(Items from a dataset)
- - - - -
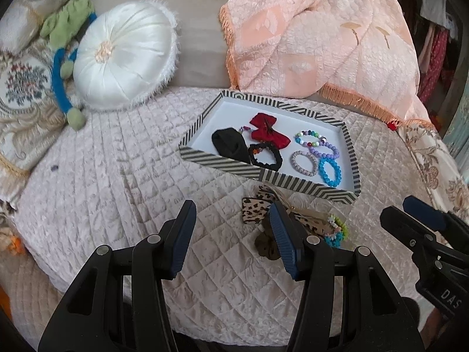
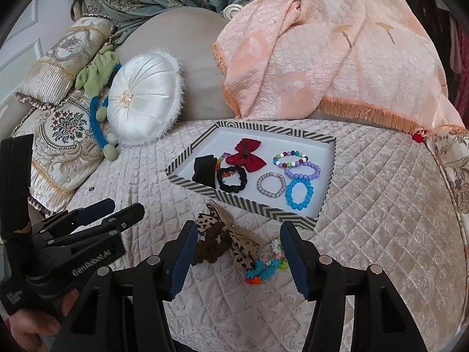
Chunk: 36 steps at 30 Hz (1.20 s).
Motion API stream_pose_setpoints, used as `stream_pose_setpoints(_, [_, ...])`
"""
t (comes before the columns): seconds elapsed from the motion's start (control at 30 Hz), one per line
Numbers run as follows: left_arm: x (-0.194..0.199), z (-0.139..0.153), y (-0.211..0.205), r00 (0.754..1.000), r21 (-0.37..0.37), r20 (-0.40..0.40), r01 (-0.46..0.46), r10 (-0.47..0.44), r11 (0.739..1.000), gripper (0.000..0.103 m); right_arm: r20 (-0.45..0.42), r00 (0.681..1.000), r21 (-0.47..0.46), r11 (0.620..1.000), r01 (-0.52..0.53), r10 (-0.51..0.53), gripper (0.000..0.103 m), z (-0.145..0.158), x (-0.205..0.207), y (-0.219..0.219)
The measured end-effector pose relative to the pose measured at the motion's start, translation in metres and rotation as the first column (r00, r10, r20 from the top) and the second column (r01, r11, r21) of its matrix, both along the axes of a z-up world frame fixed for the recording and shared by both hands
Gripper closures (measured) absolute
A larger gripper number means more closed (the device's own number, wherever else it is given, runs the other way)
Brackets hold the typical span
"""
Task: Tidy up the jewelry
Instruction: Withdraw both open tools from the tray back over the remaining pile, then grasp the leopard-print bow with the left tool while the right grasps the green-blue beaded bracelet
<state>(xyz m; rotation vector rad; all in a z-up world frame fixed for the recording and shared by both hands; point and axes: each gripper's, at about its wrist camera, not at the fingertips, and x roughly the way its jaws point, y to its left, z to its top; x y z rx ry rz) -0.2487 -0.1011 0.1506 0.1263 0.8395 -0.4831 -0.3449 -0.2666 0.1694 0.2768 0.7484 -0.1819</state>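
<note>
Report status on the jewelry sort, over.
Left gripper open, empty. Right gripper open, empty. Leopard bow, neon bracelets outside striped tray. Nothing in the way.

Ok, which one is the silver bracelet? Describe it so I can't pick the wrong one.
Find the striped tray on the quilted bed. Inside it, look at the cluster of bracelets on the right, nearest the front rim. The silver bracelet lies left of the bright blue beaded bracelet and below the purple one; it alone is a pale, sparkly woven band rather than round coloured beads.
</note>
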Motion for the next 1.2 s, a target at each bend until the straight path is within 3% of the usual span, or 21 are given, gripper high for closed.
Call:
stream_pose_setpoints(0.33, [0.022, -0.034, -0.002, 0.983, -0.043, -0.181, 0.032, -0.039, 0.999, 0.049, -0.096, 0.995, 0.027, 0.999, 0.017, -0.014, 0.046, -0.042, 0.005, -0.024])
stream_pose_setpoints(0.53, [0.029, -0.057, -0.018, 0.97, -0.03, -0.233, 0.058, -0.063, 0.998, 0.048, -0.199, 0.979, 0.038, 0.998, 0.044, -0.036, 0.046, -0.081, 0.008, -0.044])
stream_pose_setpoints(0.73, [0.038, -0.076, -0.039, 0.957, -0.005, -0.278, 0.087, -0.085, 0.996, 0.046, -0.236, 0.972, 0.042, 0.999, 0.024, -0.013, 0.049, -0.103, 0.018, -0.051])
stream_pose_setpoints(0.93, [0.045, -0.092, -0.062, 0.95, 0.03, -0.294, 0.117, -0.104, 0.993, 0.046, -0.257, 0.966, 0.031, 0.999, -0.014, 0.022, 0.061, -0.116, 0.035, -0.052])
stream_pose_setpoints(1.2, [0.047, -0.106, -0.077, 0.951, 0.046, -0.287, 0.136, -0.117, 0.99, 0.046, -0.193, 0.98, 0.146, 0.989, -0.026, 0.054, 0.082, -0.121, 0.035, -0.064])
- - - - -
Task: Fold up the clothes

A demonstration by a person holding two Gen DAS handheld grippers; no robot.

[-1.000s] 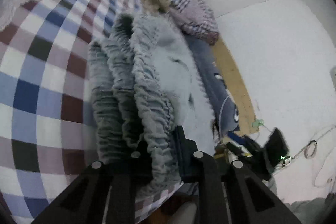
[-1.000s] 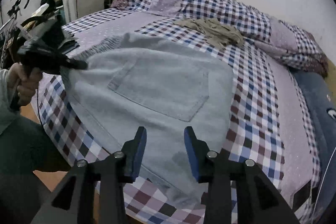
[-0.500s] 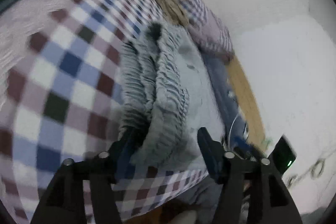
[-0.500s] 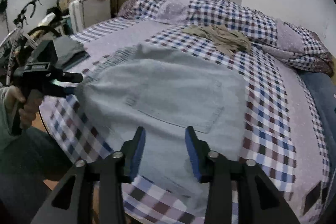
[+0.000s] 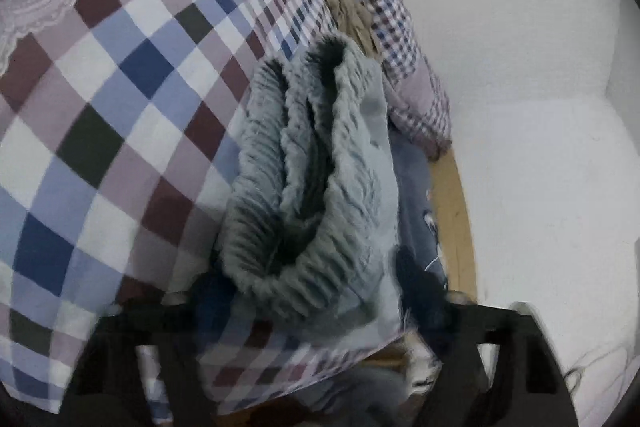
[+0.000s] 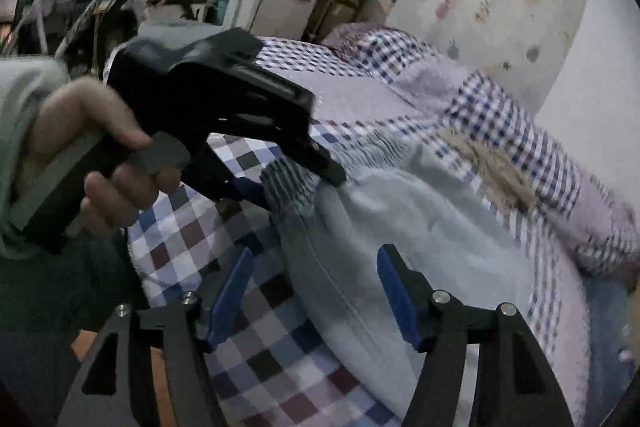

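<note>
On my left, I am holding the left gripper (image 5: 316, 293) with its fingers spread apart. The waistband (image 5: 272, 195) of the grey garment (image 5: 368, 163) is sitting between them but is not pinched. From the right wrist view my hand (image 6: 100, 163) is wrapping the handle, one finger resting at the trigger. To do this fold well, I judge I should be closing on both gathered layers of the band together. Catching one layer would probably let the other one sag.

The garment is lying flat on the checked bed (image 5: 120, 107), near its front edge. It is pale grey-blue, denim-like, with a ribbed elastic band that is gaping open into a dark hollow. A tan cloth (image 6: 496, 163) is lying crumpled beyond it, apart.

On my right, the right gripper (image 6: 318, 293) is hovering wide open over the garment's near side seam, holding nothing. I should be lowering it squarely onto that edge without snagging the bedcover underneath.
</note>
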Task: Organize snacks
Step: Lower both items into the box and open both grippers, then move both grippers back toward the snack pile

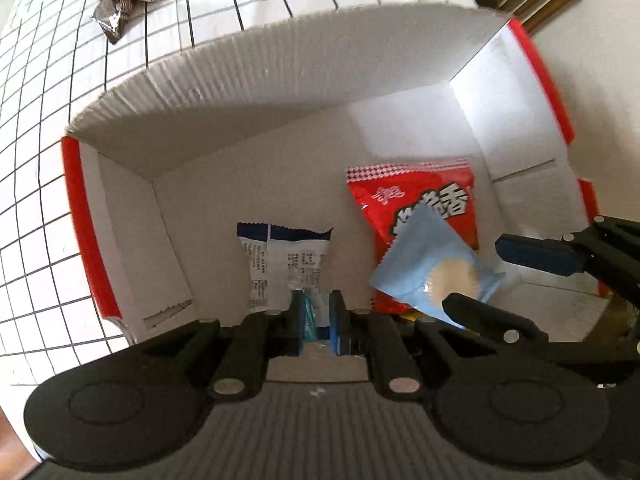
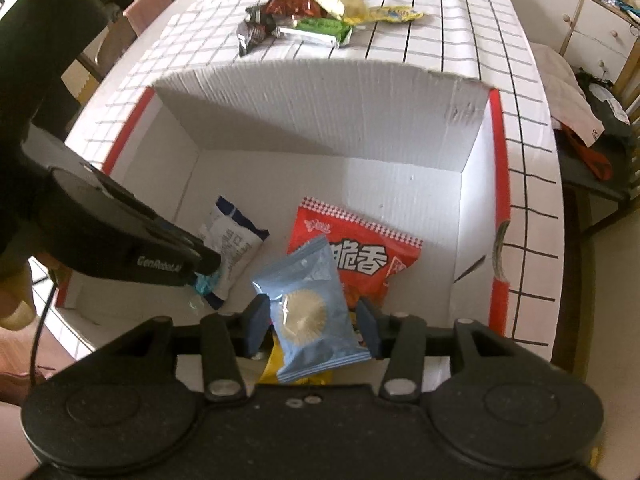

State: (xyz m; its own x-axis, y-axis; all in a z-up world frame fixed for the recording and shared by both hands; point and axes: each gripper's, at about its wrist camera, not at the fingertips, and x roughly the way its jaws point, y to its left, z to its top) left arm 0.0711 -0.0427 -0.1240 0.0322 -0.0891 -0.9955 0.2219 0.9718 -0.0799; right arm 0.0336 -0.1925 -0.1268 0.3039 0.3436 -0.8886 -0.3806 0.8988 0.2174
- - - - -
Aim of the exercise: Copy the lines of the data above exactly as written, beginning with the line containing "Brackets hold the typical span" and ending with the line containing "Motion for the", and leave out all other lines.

The completed task:
Brackets hold the typical span
"""
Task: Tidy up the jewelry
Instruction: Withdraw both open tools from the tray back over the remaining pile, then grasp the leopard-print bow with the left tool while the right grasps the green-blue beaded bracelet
<state>(xyz m; rotation vector rad; all in a z-up world frame fixed for the recording and shared by both hands; point and axes: each gripper's, at about its wrist camera, not at the fingertips, and x roughly the way its jaws point, y to its left, z to its top; x y z rx ry rz) -0.2487 -0.1011 0.1506 0.1263 0.8395 -0.4831 -0.3449 -0.2666 0.1694 0.2768 0.7484 -0.1819</state>
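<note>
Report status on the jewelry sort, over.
Left gripper open, empty. Right gripper open, empty. Leopard bow, neon bracelets outside striped tray. Nothing in the way.

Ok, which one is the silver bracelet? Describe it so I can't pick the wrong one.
Find the striped tray on the quilted bed. Inside it, look at the cluster of bracelets on the right, nearest the front rim. The silver bracelet lies left of the bright blue beaded bracelet and below the purple one; it alone is a pale, sparkly woven band rather than round coloured beads.
</note>
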Motion for the next 1.2 s, a target at each bend until the straight path is within 3% of the usual span, or 21 are given, gripper high for closed.

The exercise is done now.